* _WHAT NEEDS TO BE DONE_: An exact copy of the data is required, with no pictures in it.

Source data
──────────

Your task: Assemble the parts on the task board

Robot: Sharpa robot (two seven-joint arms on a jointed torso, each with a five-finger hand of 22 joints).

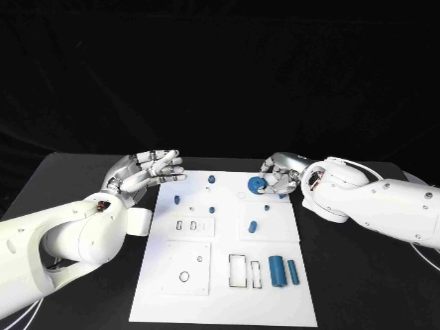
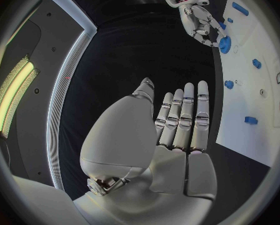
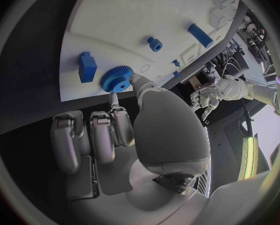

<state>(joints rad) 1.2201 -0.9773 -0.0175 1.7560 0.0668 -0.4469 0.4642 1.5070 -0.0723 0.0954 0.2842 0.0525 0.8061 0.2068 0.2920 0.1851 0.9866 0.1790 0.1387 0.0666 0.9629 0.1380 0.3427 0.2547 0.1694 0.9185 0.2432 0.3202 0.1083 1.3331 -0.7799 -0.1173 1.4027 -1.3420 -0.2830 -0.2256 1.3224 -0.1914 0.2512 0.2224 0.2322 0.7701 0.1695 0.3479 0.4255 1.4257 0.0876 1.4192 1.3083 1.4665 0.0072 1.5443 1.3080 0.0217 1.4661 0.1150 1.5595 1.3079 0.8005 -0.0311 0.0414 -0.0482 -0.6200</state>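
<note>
Right hand [image 1: 280,177] pinches a small blue toothed gear wheel [image 1: 257,183] between thumb and a fingertip, other fingers curled in. The gear sits at the far right part of the white rectangular task board [image 1: 220,302], low over or touching the surface; cannot tell which. Right wrist view shows the same: gear [image 3: 116,78] at the fingertips, just beside a blue block part [image 3: 86,66] on the board.

Left hand [image 1: 146,173] holds nothing, palm open, fingers extended and close together, hovering just off the board's far left corner above the black table [image 1: 71,179].

Two blue cylindrical pegs [image 1: 282,270] lie side by side near the board's near right area.
</note>
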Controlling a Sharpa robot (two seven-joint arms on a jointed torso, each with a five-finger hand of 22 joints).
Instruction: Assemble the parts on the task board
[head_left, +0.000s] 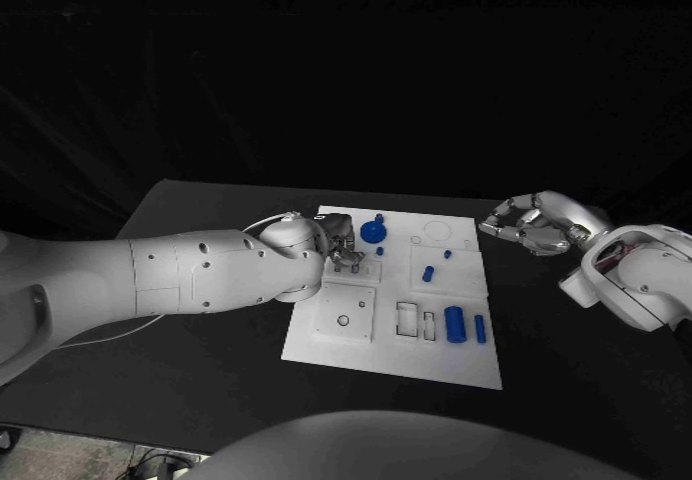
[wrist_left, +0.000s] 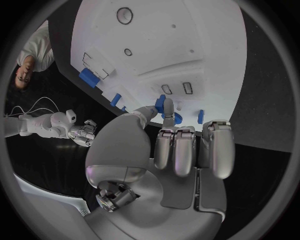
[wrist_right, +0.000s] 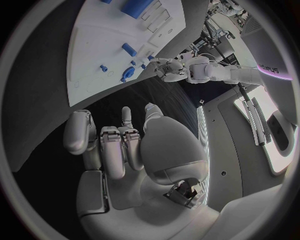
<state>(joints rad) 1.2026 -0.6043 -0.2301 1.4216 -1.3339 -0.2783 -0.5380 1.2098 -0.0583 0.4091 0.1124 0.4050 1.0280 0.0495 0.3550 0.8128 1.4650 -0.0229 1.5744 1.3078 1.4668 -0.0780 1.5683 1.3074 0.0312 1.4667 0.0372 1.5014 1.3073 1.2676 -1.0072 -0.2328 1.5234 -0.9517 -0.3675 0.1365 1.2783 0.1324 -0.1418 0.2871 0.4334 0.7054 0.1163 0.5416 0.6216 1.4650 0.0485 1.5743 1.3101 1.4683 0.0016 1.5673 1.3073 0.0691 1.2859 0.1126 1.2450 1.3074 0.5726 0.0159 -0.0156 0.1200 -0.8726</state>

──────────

* _FINAL ANSWER_:
Your task: Assemble the parts on the task board

Robot: Sharpa robot (two seven-joint arms on a jointed torso, each with a five-finger hand of 22 joints).


<state>(joints rad) 1.2201 -0.9773 -0.0175 1.7560 0.0668 -0.4469 0.4642 1.5070 -0.0723 0.0954 0.2842 0.0525 0.8061 0.2068 0.2920 0.1851 0.9866 0.1790 0.1387 0.0666 0.9629 0.1380 0.3427 0.2547 0.1694 0.9185 0.2432 0.3202 0.1083 1.3331 -0.7799 -0.1173 1.4027 -1.3420 -0.2830 -0.2256 1.3224 -0.1914 0.2512 0.2224 0.2322 0.7701 0.1695 0.3479 0.4255 1.4257 0.0876 1.4192 1.3083 1.4665 0.0072 1.5443 1.3080 0.0217 1.4661 0.1150 1.5595 1.3079 0.8005 -0.0311 0.0414 -0.0482 -0.6200</state>
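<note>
Right hand [image 1: 280,177] pinches a small blue toothed gear wheel [image 1: 257,183] between thumb and a fingertip, other fingers curled in. The gear sits at the far right part of the white rectangular task board [image 1: 220,302], low over or touching the surface; cannot tell which. Right wrist view shows the same: gear [image 3: 116,78] at the fingertips, just beside a blue block part [image 3: 86,66] on the board.

Left hand [image 1: 146,173] holds nothing, palm open, fingers extended and close together, hovering just off the board's far left corner above the black table [image 1: 71,179].

Two blue cylindrical pegs [image 1: 282,270] lie side by side near the board's near right area.
</note>
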Controlling a Sharpa robot (two seven-joint arms on a jointed torso, each with a five-finger hand of 22 joints).
Instruction: Assemble the parts on the task board
[head_left, +0.000s] 
[wrist_left, +0.000s] 
[wrist_right, +0.000s] 
<state>(joints rad) 1.2026 -0.6043 -0.2301 1.4216 -1.3339 -0.2783 -0.5380 1.2098 -0.0583 0.4091 0.1124 0.4050 1.0280 0.0495 0.3550 0.8128 1.4650 -0.0229 1.5744 1.3078 1.4668 -0.0780 1.5683 1.3074 0.0312 1.4667 0.0372 1.5014 1.3073 1.2676 -1.0072 -0.2328 1.5234 -0.9517 -0.3675 0.1365 1.2783 0.1324 -0.1418 0.2871 0.4334 0.7054 0.1163 0.5416 0.6216 1.4650 0.0485 1.5743 1.3101 1.4683 0.0016 1.5673 1.3073 0.0691 1.2859 0.1126 1.2450 1.3074 0.5726 0.0159 -0.0156 0.1200 -0.8726</state>

The reply is now complete.